## Aim of the exercise
Copy, from the listing, every line in which the string "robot" is present.
···
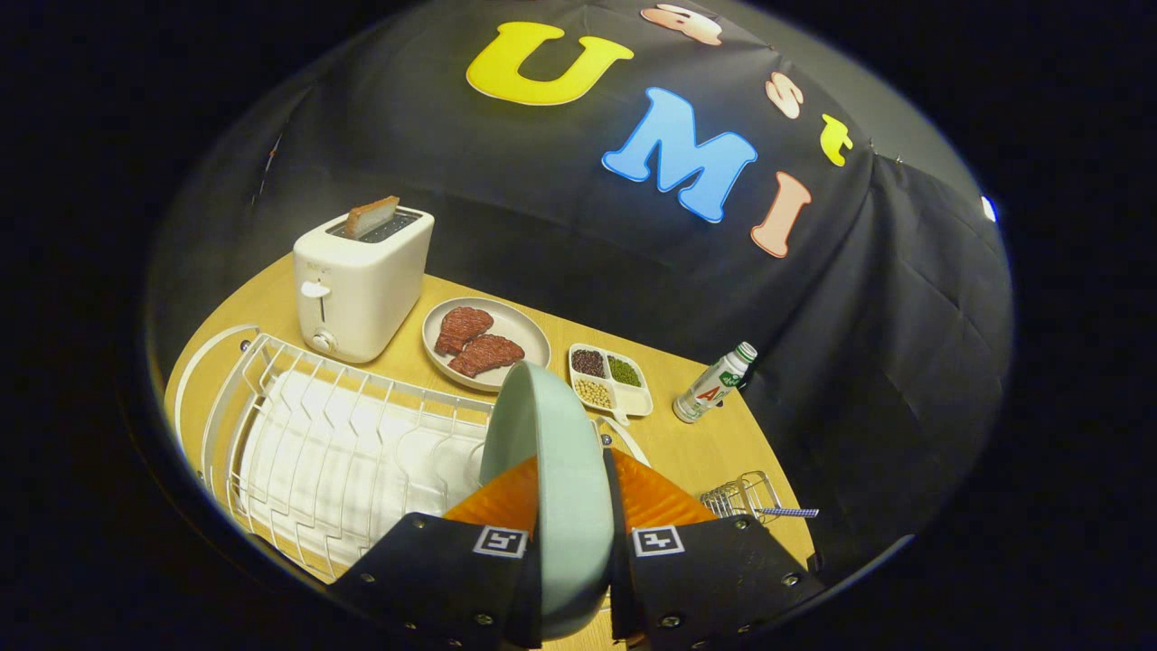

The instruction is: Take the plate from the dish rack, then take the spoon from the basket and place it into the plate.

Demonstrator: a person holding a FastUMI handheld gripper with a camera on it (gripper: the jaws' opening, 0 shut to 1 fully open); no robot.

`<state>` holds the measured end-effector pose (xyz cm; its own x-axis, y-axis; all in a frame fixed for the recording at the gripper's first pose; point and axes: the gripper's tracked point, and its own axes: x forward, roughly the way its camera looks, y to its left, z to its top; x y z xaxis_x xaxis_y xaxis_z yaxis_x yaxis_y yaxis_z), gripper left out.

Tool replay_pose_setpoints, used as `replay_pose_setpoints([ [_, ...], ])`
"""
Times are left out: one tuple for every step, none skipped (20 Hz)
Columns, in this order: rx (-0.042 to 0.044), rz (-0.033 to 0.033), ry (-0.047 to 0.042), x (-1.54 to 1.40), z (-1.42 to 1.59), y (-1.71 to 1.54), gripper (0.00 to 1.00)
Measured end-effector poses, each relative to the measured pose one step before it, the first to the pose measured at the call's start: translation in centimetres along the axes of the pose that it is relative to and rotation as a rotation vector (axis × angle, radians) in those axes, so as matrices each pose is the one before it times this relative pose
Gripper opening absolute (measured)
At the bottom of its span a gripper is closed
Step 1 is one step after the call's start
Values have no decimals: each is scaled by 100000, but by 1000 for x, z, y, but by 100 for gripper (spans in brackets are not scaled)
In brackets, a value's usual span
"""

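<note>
A pale green plate (pixel 551 470) stands on edge between my two fingers, and my gripper (pixel 571 484) is shut on it, holding it above the wooden table. The white wire dish rack (pixel 343 443) lies below and to the left of the fingers, its slots bare. A small wire basket (pixel 741 495) sits just right of the fingers, with the spoon (pixel 788 513) lying in it, its handle sticking out to the right.
A white toaster (pixel 362 285) with a slice in it stands beyond the rack. Beside it are a grey plate with two pieces of meat (pixel 485 342), a divided dish of beans (pixel 610 380) and a small bottle (pixel 716 383). The round table (pixel 705 448) ends close behind the basket.
</note>
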<state>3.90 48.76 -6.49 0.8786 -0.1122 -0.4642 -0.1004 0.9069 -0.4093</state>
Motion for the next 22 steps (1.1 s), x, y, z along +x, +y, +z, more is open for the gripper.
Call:
replay_pose_setpoints([
  [254, -1176, -498, -46, 327, -381, 28],
  [-641, -2440, -1709, -154, 741, -661, 28],
  [-1958, -2978, -1644, -17, 547, -837, 28],
  [-2052, -636, -1607, -150, 480, -394, 28],
  [-853, 348, -642, 50, 288, -270, 28],
  [-263, -88, -599, -240, 184, -427, 28],
  [-24, -685, -583, -175, -180, -820, 28],
  [-379, -416, -714, -438, -191, -681, 28],
  [-331, -431, -952, -452, -154, -786, 28],
  [-58, -258, -1563, -707, -104, -934, 28],
  [-10, -436, -1828, -790, -77, -1201, 28],
  [218, -641, -2126, -882, 113, -1158, 28],
  [537, -300, -2104, -756, 34, -1176, 28],
  [566, -31, -1797, -937, -7, -1151, 28],
  [485, 79, -1414, -947, -304, -1123, 28],
  [239, 22, -1189, -866, -334, -1020, 28],
  [-261, 153, -711, -852, -680, -951, 27],
  [-53, 659, -642, -846, -740, -827, 27],
  [312, 1414, -345, -865, -918, -599, 27],
  [81, 1875, 431, -576, -1138, -370, 28],
  [-113, 1846, 879, -515, -1638, -265, 28],
  [-323, 1997, 1022, -586, -1374, -189, 28],
])
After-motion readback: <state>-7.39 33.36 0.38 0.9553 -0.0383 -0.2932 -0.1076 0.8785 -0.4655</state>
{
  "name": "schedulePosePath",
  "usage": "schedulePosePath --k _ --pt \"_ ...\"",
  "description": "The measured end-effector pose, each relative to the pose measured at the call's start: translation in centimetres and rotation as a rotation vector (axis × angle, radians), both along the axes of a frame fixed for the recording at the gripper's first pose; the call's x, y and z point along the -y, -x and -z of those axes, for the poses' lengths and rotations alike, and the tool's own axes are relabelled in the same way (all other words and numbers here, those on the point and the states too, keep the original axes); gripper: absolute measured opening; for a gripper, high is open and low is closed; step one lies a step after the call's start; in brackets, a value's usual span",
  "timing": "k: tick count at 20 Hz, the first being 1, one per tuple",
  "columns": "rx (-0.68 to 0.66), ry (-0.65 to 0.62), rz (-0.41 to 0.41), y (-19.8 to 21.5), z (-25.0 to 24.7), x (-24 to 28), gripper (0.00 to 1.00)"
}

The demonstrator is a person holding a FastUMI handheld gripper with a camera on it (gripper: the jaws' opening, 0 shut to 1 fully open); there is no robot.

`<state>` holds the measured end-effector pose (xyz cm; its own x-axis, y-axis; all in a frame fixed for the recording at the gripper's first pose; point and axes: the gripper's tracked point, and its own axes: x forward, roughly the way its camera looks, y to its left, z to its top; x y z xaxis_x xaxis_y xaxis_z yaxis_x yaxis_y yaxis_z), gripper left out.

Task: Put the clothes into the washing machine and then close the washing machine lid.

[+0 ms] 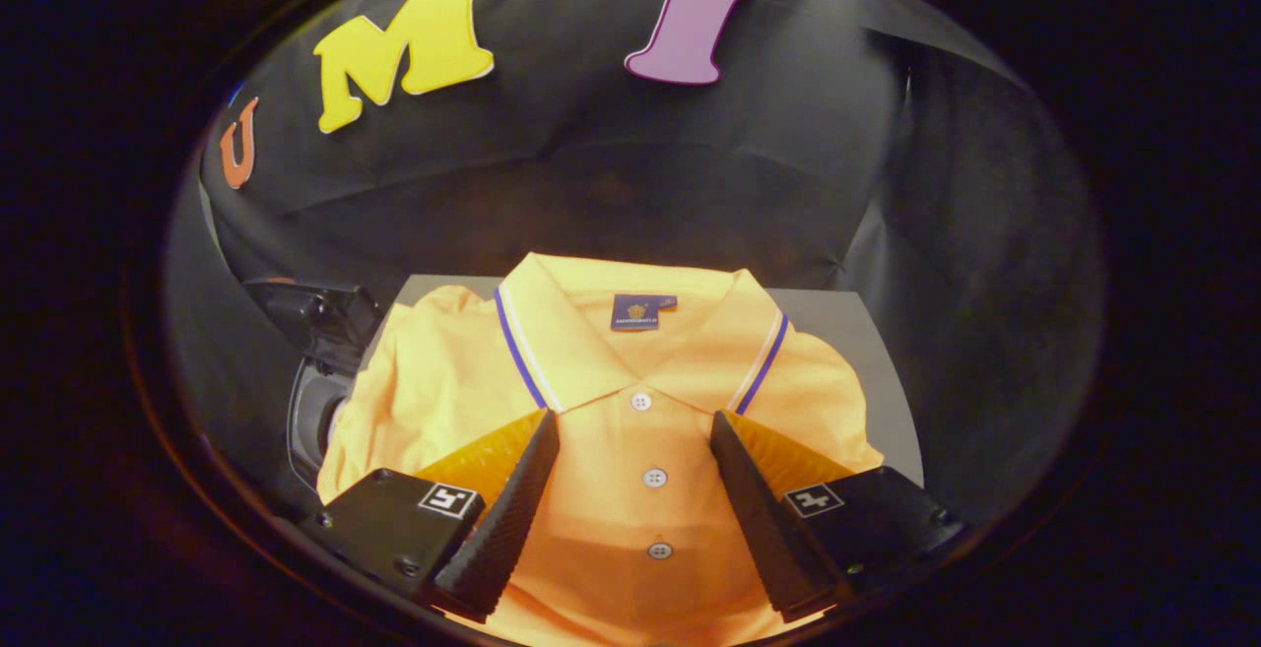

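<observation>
Orange cotton polo shirt with blue-and-white-striped collar [640, 401] lies folded on the grey surface [847, 332], button placket between the fingers. Tool [635, 425] spread wide, gripping nothing; contact with the cloth unclear. Dark washing machine [320, 371] beside the shirt's shoulder, mostly hidden and dim.

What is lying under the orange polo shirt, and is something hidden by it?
The orange polo shirt lies on a grey surface, bare beyond its collar. What the shirt covers cannot be seen. The open gripper hovers above its button placket.
</observation>
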<state>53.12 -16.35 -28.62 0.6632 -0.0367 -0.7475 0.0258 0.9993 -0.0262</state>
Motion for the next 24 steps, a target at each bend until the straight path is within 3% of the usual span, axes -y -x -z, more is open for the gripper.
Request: schedulePosePath --k 3,5,12,16,24 --pt "-0.036 0.006 -0.010 0.1 0.1 -0.3 0.96" --pt "-0.028 0.000 -0.008 0.1 -0.2 -0.6 0.87" --pt "0.031 0.016 -0.019 0.1 -0.5 -1.4 0.30" --pt "0.063 0.007 -0.011 0.0 -0.5 -1.5 0.11" --pt "0.113 -0.111 -0.016 2.5 -4.7 -2.5 0.07"
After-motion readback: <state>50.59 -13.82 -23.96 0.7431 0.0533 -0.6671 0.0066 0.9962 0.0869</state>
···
## Solution for this problem
Demonstrator: a person holding a FastUMI handheld gripper with a camera on it (gripper: the jaws' opening, 0 shut to 1 fully open); no robot.
The demonstrator is a person holding a FastUMI handheld gripper with a camera on it (gripper: the jaws' opening, 0 shut to 1 fully open); there is no robot.

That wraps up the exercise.